Critique de livre : « Jusqu'en août », de Gabriel García Márquez

Critique de livre : « Jusqu'en août », de Gabriel García Márquez

Ceci est particulièrement décevant, car sa fiction tardive possède une gamme émotionnelle désespérée et onirique qui la distingue de ses œuvres antérieures. La nouvelle « Souvenirs de mes putes mélancoliques » (2004), le dernier livre de fiction publié de son vivant, est un portrait captivant d'un célibataire de toujours qui, à 90 ans, tombe amoureux pour la première fois. La destinataire de son adoration est une jeune fille de 14 ans ; le vieil homme paie pour la regarder dormir. C'est le fantasme d'un écrivain vieillissant : avec la découverte de l'amour, le narrateur, qui a travaillé pendant des décennies comme journaliste avec une chronique hebdomadaire au journal local, découvre le secret de parler directement à l'âme de ses lecteurs. Les scènes floues entre Ana et son mari dans « Jusqu'en août » m'ont rendu nostalgique du caractère hallucinatoire de cette nouvelle et plus encore de la section inoubliable de « L'amour au temps du choléra » (1985), où le couple ne le fait pas. parler pendant des semaines après avoir discuté d'un pain de savon, un désaccord chargé de la rancœur de mille obstinations et affronts conjugaux.

Si vous convenez que les morts n'ont aucun droit, comme le stipulent les lois naturelles et écrites, alors vous pouvez affirmer qu'en ne détruisant pas les brouillons de « Jusqu'en août » quand il en avait l'occasion, les souhaits de l'auteur ont été rendus sans objet. Cet oubli de García Márquez semble effectivement inhabituel. Il façonne assidument son image publique, se revêtant d’une armure d’apocryphes, tout en détruisant la plupart des traces écrites de sa vie privée « et même », selon son biographe Gerald Martin, « son activité littéraire professionnelle ». Les lettres qu'il a écrites à sa femme, Mercedes Barcha, au cours de leurs fréquentations comptaient 650 pages. Quelques semaines après leur mariage, García Márquez, inquiet que « quelqu'un puisse les récupérer », la persuada de brûler les lettres, même s'il était encore inconnu. On suppose qu’il a simplement oublié de se débarrasser des brouillons de « Jusqu’en août ». il avait compilé.

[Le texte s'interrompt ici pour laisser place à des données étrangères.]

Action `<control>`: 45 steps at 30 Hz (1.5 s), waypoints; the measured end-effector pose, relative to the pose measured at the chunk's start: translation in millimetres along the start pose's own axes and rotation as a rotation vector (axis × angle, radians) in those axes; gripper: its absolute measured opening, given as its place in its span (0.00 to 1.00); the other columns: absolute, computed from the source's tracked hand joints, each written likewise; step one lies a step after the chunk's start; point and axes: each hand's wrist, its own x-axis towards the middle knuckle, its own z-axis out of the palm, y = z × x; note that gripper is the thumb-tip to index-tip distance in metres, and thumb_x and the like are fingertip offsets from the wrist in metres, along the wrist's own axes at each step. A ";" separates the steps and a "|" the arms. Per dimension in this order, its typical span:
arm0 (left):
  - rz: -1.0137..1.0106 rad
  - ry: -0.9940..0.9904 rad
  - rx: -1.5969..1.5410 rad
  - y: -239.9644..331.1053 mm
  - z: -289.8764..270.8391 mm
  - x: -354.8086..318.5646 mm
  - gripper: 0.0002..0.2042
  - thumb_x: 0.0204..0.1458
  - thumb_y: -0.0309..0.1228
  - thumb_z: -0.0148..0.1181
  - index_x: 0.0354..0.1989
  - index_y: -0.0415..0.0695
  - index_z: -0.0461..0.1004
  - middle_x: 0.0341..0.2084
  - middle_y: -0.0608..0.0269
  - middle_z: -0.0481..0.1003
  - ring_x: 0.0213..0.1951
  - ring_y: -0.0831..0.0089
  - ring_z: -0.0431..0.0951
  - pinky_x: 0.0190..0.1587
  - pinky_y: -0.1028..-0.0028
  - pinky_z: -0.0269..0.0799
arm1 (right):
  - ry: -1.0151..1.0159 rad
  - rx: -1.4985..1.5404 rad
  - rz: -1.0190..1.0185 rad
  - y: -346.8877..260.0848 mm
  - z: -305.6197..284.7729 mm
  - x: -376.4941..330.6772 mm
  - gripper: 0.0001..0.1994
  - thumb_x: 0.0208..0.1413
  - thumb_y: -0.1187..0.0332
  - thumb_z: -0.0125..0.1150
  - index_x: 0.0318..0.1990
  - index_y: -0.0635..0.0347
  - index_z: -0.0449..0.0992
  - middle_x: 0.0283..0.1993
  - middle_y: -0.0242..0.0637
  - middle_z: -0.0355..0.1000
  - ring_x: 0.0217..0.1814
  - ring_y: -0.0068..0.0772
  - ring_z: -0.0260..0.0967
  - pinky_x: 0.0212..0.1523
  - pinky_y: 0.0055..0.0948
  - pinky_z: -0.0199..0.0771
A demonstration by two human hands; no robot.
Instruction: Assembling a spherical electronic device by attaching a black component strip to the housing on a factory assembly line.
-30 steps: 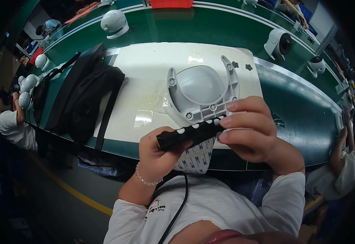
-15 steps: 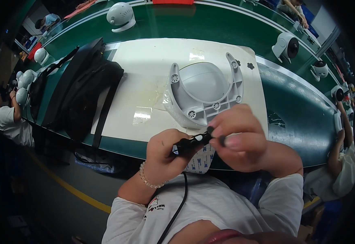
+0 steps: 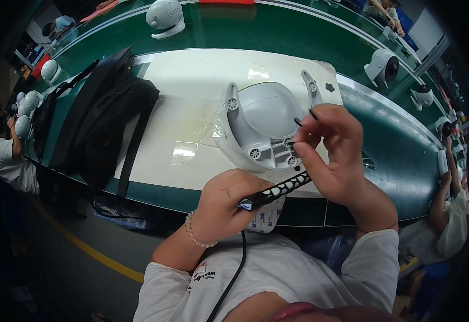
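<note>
My left hand (image 3: 229,201) is closed round a narrow black strip (image 3: 283,189) with a row of white round spots along it. Under that hand hangs a piece of white backing paper (image 3: 267,219) with blue print. My right hand (image 3: 335,150) is raised beyond the strip's far end. Small black pads (image 3: 299,122) sit at its thumb and fingertips, which stand a little apart. Just past both hands, a white plastic housing (image 3: 269,110) with a curved, ribbed stand and round sockets lies on clear film. My right hand covers part of its right side.
A white board (image 3: 175,118) lies under the housing, with a dark flower-shaped pad (image 3: 329,87) near its right edge. To the left lies a black bag (image 3: 105,112). White camera-like units (image 3: 164,19) stand along the green bench. Other people sit at both sides.
My right hand has moved up and away from the strip, carrying small black pads at its fingertips. More white spots now show along the strip, still in my left hand.
</note>
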 end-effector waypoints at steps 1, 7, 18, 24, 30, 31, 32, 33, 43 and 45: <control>0.086 0.017 0.016 -2.9 2.3 3.7 0.16 0.29 0.18 0.56 0.33 0.41 0.73 0.24 0.61 0.72 0.27 0.63 0.71 0.30 0.71 0.67 | -0.015 -0.034 0.001 1.7 0.2 0.1 0.29 0.44 0.88 0.50 0.53 0.56 0.50 0.47 0.41 0.58 0.39 0.26 0.63 0.36 0.22 0.65; 0.183 -0.022 0.143 -4.6 -1.8 16.9 0.20 0.24 0.17 0.54 0.33 0.43 0.73 0.31 0.61 0.72 0.33 0.62 0.70 0.34 0.70 0.68 | 0.073 -0.163 -0.026 -4.5 6.2 4.3 0.26 0.42 0.87 0.52 0.51 0.56 0.60 0.43 0.38 0.66 0.35 0.30 0.68 0.33 0.23 0.67; 0.206 -0.090 0.244 -13.9 -4.5 20.2 0.23 0.18 0.19 0.56 0.33 0.43 0.72 0.33 0.60 0.70 0.36 0.58 0.67 0.38 0.68 0.66 | -0.232 -0.667 -0.211 -33.1 2.6 4.5 0.26 0.40 0.76 0.54 0.51 0.47 0.63 0.46 0.48 0.68 0.40 0.44 0.71 0.32 0.30 0.69; 0.242 -0.082 0.227 -15.5 -1.2 20.5 0.24 0.16 0.20 0.58 0.33 0.45 0.72 0.35 0.60 0.70 0.40 0.58 0.66 0.41 0.66 0.64 | -0.003 -0.425 -0.277 -6.4 -4.0 1.7 0.36 0.31 0.85 0.54 0.55 0.52 0.57 0.51 0.43 0.66 0.36 0.34 0.71 0.41 0.32 0.61; 0.238 -0.079 0.257 -13.9 -2.7 19.9 0.23 0.17 0.20 0.58 0.32 0.45 0.73 0.37 0.60 0.69 0.42 0.57 0.66 0.43 0.65 0.64 | -0.100 -0.376 -0.174 -5.3 -6.8 1.2 0.33 0.34 0.86 0.50 0.54 0.52 0.58 0.49 0.41 0.67 0.37 0.34 0.70 0.42 0.33 0.58; 0.233 -0.080 0.250 -15.1 -2.9 19.5 0.23 0.17 0.20 0.58 0.32 0.45 0.73 0.37 0.60 0.69 0.42 0.57 0.66 0.44 0.65 0.64 | -0.069 -0.301 -0.110 -7.0 -8.0 -0.2 0.31 0.36 0.86 0.49 0.53 0.52 0.59 0.48 0.42 0.67 0.38 0.33 0.69 0.42 0.32 0.60; 0.236 -0.078 0.252 -15.8 -2.4 19.5 0.23 0.17 0.20 0.58 0.32 0.45 0.73 0.37 0.60 0.69 0.42 0.57 0.66 0.44 0.65 0.64 | -0.039 -0.227 -0.047 -8.0 -9.2 -0.7 0.29 0.39 0.86 0.48 0.53 0.52 0.59 0.48 0.42 0.67 0.40 0.33 0.69 0.42 0.32 0.62; 0.245 -0.077 0.249 -16.7 -2.0 19.4 0.22 0.17 0.20 0.58 0.32 0.45 0.73 0.37 0.60 0.69 0.43 0.57 0.66 0.44 0.65 0.64 | 0.040 -0.061 -0.137 -5.0 -7.7 2.1 0.29 0.42 0.86 0.47 0.54 0.54 0.56 0.47 0.46 0.67 0.44 0.31 0.67 0.45 0.30 0.64; 0.225 -0.070 0.251 -12.7 -0.2 16.1 0.22 0.19 0.20 0.59 0.32 0.45 0.72 0.39 0.60 0.68 0.45 0.57 0.64 0.46 0.65 0.61 | -0.174 -0.633 -0.292 -18.2 -3.6 0.1 0.31 0.40 0.84 0.51 0.54 0.49 0.54 0.40 0.43 0.70 0.37 0.33 0.69 0.38 0.34 0.63; 0.230 -0.067 0.250 -10.3 1.7 17.2 0.22 0.19 0.20 0.59 0.33 0.46 0.72 0.39 0.59 0.68 0.45 0.57 0.64 0.46 0.65 0.61 | -0.177 -0.671 -0.310 -24.7 -0.6 1.9 0.30 0.40 0.84 0.51 0.53 0.49 0.55 0.39 0.43 0.70 0.36 0.34 0.68 0.38 0.34 0.63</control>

Lire « Jusqu'en août », c'est un peu comme regarder un grand danseur, bien au-delà de son apogée, marquer son élégance indéracinable en quelques mouvements qu'il ne peut ni développer ni maintenir. Cela se ressent le plus vivement dans la seconde moitié, lorsque la maîtrise de son sujet par l'auteur glisse et que l'histoire se précipite vers sa conclusion éculée. On peut presque identifier l’endroit où le fil qui unit l’auteur au sujet se défait, alors qu’il répète des tropes et des images, et où la génération de nouveaux matériaux échappe à sa portée.

L'œuvre de García Márquez a survécu à des légions d'imitateurs qui ont mal compris le réalisme magique comme un maniérisme stylistique plutôt que comme le moyen d'accéder à une réalité plus nette et moins omnisciente. Une grande partie de ce qui est considéré comme « magique » dans ses romans reflète la vie telle que ses personnages la croyaient être dans les villes des Caraïbes qu’il a décrites avec tant de vivacité. Aujourd'hui, ses gardiens littéraires ont mis devant le monde l'indignité de García Márquez en s'imitant. Heureusement, son intelligence et son utilisation exceptionnelle du langage ont permis à son meilleur travail de rester intact. Si cette œuvre ne vous est pas familière, un festin d'originalité et d'inventivité vous attend. L’intérêt de « Jusqu’en août » pourrait bien être de donner aux lecteurs l’occasion de pleurer à nouveau le décès d’un écrivain bien-aimé.